_Directions:_
Report how many lines in the data include "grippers", with the number as the only reply.

_Data supplied:_
━━━━━━━━━━

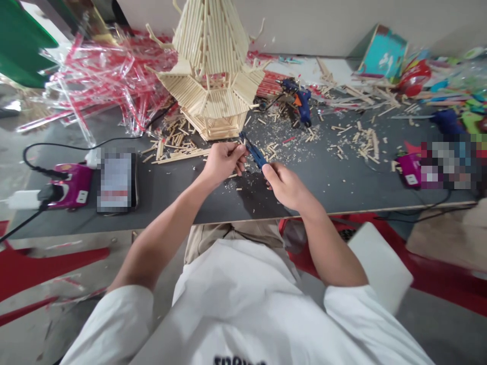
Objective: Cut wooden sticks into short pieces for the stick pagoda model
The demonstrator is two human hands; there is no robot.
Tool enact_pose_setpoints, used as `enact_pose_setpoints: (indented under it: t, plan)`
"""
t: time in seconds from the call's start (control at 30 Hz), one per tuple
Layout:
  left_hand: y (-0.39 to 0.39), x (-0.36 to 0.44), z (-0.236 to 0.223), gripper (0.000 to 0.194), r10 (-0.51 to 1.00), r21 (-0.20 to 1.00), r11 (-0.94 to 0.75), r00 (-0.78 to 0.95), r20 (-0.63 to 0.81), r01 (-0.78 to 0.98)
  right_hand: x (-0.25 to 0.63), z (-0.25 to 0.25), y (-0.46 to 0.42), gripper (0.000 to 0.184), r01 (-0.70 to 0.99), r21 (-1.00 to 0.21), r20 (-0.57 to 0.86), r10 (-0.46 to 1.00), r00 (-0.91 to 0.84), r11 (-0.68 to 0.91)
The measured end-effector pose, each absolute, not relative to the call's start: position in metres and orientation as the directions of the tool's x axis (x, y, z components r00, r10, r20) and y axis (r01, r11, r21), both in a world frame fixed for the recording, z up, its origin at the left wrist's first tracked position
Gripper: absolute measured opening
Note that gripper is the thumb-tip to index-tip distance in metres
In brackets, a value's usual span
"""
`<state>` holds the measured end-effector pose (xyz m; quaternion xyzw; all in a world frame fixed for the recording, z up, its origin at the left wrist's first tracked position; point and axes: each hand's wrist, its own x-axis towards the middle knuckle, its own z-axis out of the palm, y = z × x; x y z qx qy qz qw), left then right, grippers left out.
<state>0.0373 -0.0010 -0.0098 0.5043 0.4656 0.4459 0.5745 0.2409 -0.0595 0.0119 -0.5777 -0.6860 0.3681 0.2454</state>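
My right hand (283, 185) is wrapped round the handles of blue-handled pliers (257, 155), whose dark tip points up and left. Close to that tip, my left hand (224, 161) is closed in a pinch. Its fingers seem to hold a short wooden stick, mostly hidden by the fingertips. Just beyond both hands stands a tiered pagoda model (218, 104) built from thin pale sticks, with flared roof edges. Cut stick pieces (173, 142) lie to the left of its base, and fine chips are scattered under my hands.
A blue glue gun (302, 104) lies right of the model. Red-and-clear plastic wrappers (125, 81) pile up at back left. A phone (117, 182) and a purple power strip (74, 185) with cables lie at left. A turquoise box (382, 53) stands at back right.
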Motion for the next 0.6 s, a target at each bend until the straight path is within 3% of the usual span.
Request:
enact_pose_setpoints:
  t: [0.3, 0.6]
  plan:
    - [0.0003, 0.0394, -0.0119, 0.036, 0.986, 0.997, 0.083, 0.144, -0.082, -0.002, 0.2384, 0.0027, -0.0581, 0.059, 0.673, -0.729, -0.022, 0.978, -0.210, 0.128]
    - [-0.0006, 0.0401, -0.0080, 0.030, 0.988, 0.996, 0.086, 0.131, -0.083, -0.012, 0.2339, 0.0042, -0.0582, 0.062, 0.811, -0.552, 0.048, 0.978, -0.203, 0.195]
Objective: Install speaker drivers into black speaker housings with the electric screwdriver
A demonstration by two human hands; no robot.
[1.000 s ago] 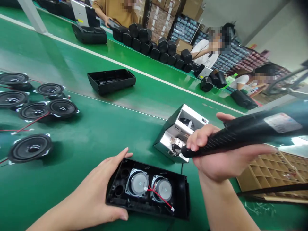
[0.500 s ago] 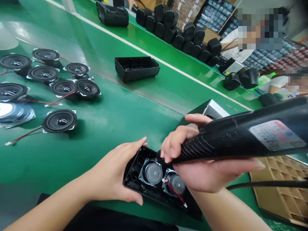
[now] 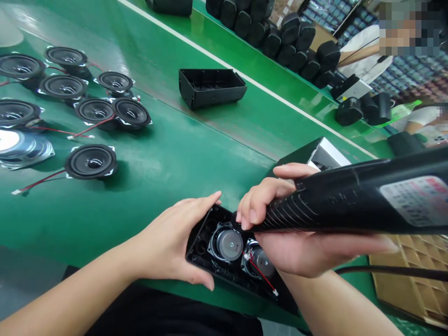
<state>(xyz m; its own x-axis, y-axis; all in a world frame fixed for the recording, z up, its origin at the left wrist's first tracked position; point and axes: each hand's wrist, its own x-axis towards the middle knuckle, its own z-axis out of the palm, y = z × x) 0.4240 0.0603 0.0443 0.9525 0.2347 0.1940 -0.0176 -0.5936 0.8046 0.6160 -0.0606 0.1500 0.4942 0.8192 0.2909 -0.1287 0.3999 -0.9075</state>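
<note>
At the near edge of the green bench, my left hand point(image 3: 177, 238) grips the left end of a black speaker housing point(image 3: 233, 274), thumb on the near side and fingers on the far side. Two speaker drivers sit inside with their magnets up: one driver point(image 3: 229, 245) shows whole, while my right hand partly covers the other driver point(image 3: 262, 263). A red lead point(image 3: 262, 275) with white plugs lies across the second. My right hand point(image 3: 290, 247) is wrapped round a black electric screwdriver point(image 3: 350, 198), its front end over the housing's far side. The bit is hidden.
Several loose speaker drivers point(image 3: 91, 161) with red leads lie on the left. An open black housing point(image 3: 213, 95) stands farther back. A silver-and-black box point(image 3: 315, 154) is behind my right hand; a cardboard divider point(image 3: 406, 280) lies right. Across the bench are stacked black parts point(image 3: 273, 44) and people.
The view has shifted, so the bench objects appear higher and slightly to the right. Both hands keep their grips, and the screwdriver stays over the housing's far side.
</note>
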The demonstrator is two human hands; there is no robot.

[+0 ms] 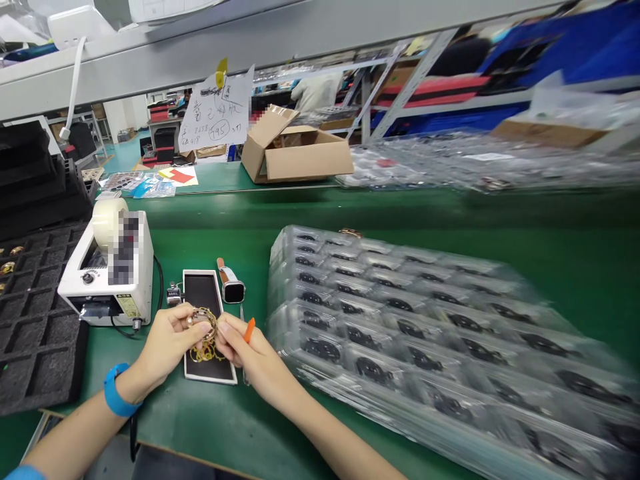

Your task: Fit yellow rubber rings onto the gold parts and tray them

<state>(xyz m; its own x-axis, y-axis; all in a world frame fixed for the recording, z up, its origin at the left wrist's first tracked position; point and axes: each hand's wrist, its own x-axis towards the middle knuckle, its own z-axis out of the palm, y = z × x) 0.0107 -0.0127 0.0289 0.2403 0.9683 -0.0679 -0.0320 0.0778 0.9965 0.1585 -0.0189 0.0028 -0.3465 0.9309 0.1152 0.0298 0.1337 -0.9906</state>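
Note:
My left hand [173,337] is closed, its thumb and fingers pinching a round gold-coloured watch case [204,319], ring-like in shape. Against the right side of that ring are the fingertips of my right hand [253,350], also closed. An orange-ended tool [249,330] sticks up from the right hand's grip; its working end is hidden. Below both hands lies a shallow white-rimmed tray [229,382] with a dark bottom. Yellow rings [203,353] are heaped in it, partly covered by the left hand.
A smartwatch [233,291] and a tally counter [173,294] flank the small tray. Left stand a tape dispenser [143,260] and a black foam tray [50,333]. Stacked clear plastic trays [400,320] with black parts fill the right. Behind is an open cardboard box [310,162].

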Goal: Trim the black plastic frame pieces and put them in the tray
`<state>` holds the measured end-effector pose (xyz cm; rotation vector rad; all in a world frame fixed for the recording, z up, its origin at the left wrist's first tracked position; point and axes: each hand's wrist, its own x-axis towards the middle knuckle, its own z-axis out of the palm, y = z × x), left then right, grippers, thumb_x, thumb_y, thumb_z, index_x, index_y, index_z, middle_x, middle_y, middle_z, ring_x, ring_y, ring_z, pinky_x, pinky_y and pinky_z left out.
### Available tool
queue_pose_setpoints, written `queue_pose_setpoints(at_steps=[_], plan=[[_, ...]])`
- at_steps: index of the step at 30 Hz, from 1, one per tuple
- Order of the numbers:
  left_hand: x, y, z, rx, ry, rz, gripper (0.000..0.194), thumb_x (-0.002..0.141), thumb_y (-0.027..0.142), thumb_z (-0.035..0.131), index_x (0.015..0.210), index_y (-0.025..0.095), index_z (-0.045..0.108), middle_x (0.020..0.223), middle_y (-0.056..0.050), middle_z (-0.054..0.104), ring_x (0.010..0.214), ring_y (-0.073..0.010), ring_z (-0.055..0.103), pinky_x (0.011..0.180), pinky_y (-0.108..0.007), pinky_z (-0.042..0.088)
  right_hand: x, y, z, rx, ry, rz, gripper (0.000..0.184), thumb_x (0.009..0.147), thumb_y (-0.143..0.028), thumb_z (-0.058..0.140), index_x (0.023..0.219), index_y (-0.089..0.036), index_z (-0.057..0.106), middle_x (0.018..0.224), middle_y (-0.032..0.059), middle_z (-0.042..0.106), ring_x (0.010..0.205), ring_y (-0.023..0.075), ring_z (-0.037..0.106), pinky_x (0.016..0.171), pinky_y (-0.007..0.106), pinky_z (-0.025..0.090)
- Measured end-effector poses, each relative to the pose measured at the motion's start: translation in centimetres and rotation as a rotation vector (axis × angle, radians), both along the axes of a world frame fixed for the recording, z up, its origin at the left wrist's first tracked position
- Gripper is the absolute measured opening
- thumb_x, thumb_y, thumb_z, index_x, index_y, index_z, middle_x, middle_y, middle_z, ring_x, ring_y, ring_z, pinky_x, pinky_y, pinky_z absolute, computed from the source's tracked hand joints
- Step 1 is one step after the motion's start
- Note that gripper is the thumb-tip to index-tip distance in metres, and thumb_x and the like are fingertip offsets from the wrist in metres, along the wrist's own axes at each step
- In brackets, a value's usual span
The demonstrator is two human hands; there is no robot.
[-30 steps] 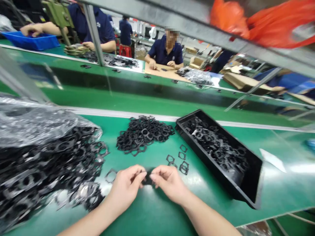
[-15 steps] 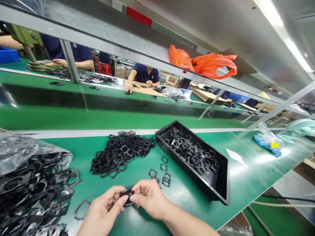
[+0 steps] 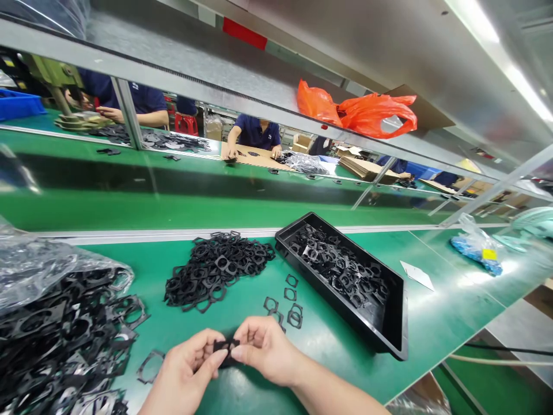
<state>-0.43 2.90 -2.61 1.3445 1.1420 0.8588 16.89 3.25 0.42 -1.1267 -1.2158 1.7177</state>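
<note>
Between my two hands is a small black plastic frame piece (image 3: 226,346), held just above the green tabletop near the front. My left hand (image 3: 190,363) pinches its left end with thumb and fingers. The other end is gripped by my right hand (image 3: 263,349); the fingers cover much of the piece. Several loose black ring-shaped frames (image 3: 295,316) lie just beyond my right hand. A heap of similar black frames (image 3: 220,268) sits farther back, and a single larger frame (image 3: 150,367) rests left of my left hand.
A black tray (image 3: 341,314) with many black parts stands right of centre. Larger black parts (image 3: 56,340) spill from a clear plastic bag (image 3: 64,268) at left. A white card (image 3: 417,275) lies right. Co-workers (image 3: 254,135) sit behind the metal-framed divider; orange bags (image 3: 358,112) lie on the shelf.
The view has shifted slightly, so most things appear a little farther right. Both hands keep hold of the black frame piece, which is turned slightly between the fingers.
</note>
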Motion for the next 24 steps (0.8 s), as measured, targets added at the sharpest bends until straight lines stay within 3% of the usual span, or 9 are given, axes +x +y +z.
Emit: queue_pose_setpoints(at_steps=[5, 8, 10, 13, 15, 17, 21, 24], plan=[[0.1, 0.2, -0.1, -0.033, 0.005, 0.003, 0.024, 0.074, 0.041, 0.062, 0.076, 0.017, 0.06, 0.054, 0.005, 0.046, 0.05, -0.0124, 0.049, 0.051, -0.023, 0.044, -0.3, -0.1, -0.3, -0.027, -0.051, -0.035, 0.045, 0.052, -0.047, 0.082, 0.066, -0.013, 0.057, 0.055, -0.0062, 0.051, 0.048, 0.0043, 0.039, 0.05, 0.021, 0.029], [0.1, 0.3, -0.4, -0.045, -0.019, 0.015, 0.025, 0.075, 0.039, 0.061, 0.087, 0.017, 0.059, 0.058, 0.005, 0.051, 0.053, -0.0133, 0.054, 0.055, -0.024, 0.047, 0.3, 0.2, 0.0, 0.026, -0.088, -0.085, 0.039, 0.056, -0.043, 0.082, 0.067, -0.013, 0.06, 0.053, -0.0058, 0.052, 0.046, 0.0052, 0.04, 0.049, 0.021, 0.03], [-0.1, 0.3, -0.4, -0.015, -0.038, 0.022, 0.029, 0.077, 0.039, 0.059, 0.096, 0.018, 0.057, 0.067, 0.001, 0.058, 0.06, -0.0149, 0.059, 0.061, -0.026, 0.051, 1.6, 0.9, 0.8, 0.131, -0.046, -0.234, 0.034, 0.059, -0.04, 0.081, 0.07, -0.014, 0.062, 0.055, -0.0038, 0.056, 0.048, 0.007, 0.045, 0.05, 0.022, 0.034], [-0.5, 0.2, 0.2, 0.086, 0.072, 0.001, 0.028, 0.081, 0.037, 0.054, 0.103, 0.019, 0.055, 0.084, -0.004, 0.065, 0.073, -0.0175, 0.064, 0.069, -0.027, 0.052, 4.2, 2.2, 2.2, 0.275, 0.155, -0.66, 0.032, 0.069, -0.041, 0.076, 0.085, -0.016, 0.063, 0.078, 0.0036, 0.067, 0.062, 0.0122, 0.056, 0.057, 0.025, 0.043], [-0.8, 0.1, 1.0, 0.178, 0.243, -0.036, 0.024, 0.084, 0.036, 0.05, 0.101, 0.021, 0.057, 0.092, -0.006, 0.065, 0.078, -0.0181, 0.064, 0.068, -0.027, 0.052, 5.3, 2.9, 2.5, 0.228, 0.214, -0.742, 0.04, 0.076, -0.048, 0.067, 0.098, -0.016, 0.06, 0.093, 0.0099, 0.068, 0.069, 0.0143, 0.06, 0.057, 0.025, 0.045], [-1.1, 0.0, 2.1, 0.288, 0.457, -0.071, 0.021, 0.086, 0.033, 0.047, 0.099, 0.022, 0.059, 0.099, -0.007, 0.064, 0.083, -0.0194, 0.064, 0.069, -0.029, 0.052, 5.4, 3.2, 2.0, 0.197, 0.049, -0.64, 0.045, 0.082, -0.053, 0.058, 0.102, -0.012, 0.059, 0.091, 0.0131, 0.068, 0.065, 0.0147, 0.06, 0.054, 0.026, 0.046], [-2.3, -0.3, 4.4, 0.445, 0.953, -0.06, 0.026, 0.082, 0.023, 0.053, 0.107, 0.02, 0.061, 0.114, -0.01, 0.061, 0.103, -0.0285, 0.058, 0.078, -0.039, 0.051, 3.4, 2.8, 0.1, 0.317, -0.329, -0.375, 0.041, 0.08, -0.052, 0.059, 0.089, -0.012, 0.065, 0.076, 0.0099, 0.068, 0.06, 0.0166, 0.059, 0.055, 0.03, 0.049], [-3.6, -0.4, 5.6, 0.406, 1.196, -0.075, 0.041, 0.075, 0.019, 0.062, 0.115, 0.017, 0.06, 0.121, -0.015, 0.058, 0.114, -0.0345, 0.051, 0.08, -0.045, 0.051, 2.1, 2.0, -0.7, 0.498, -0.499, -0.284, 0.029, 0.079, -0.041, 0.064, 0.092, -0.016, 0.069, 0.095, 0.0112, 0.067, 0.085, 0.0232, 0.061, 0.073, 0.036, 0.051]])
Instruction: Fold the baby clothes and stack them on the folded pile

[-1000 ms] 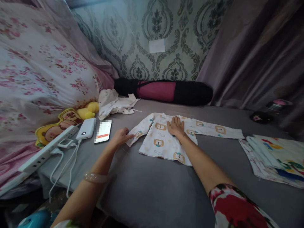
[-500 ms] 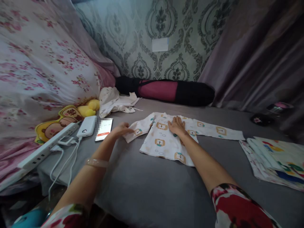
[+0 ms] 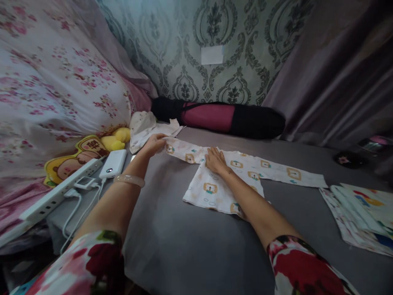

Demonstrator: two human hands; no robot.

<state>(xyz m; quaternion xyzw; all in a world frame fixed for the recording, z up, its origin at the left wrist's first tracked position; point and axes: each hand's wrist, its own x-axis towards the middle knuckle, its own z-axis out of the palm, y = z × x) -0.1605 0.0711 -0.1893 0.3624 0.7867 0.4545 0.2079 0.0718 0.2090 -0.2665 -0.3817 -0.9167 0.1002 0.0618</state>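
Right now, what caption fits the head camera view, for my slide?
Left hand holds one sleeve outstretched; right hand presses the lion-print shirt on grey cloth.

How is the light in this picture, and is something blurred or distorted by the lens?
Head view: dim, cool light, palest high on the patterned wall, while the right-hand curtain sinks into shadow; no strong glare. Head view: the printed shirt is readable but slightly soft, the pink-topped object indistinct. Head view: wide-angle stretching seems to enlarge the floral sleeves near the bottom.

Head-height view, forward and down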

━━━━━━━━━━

_Solved exercise:_
2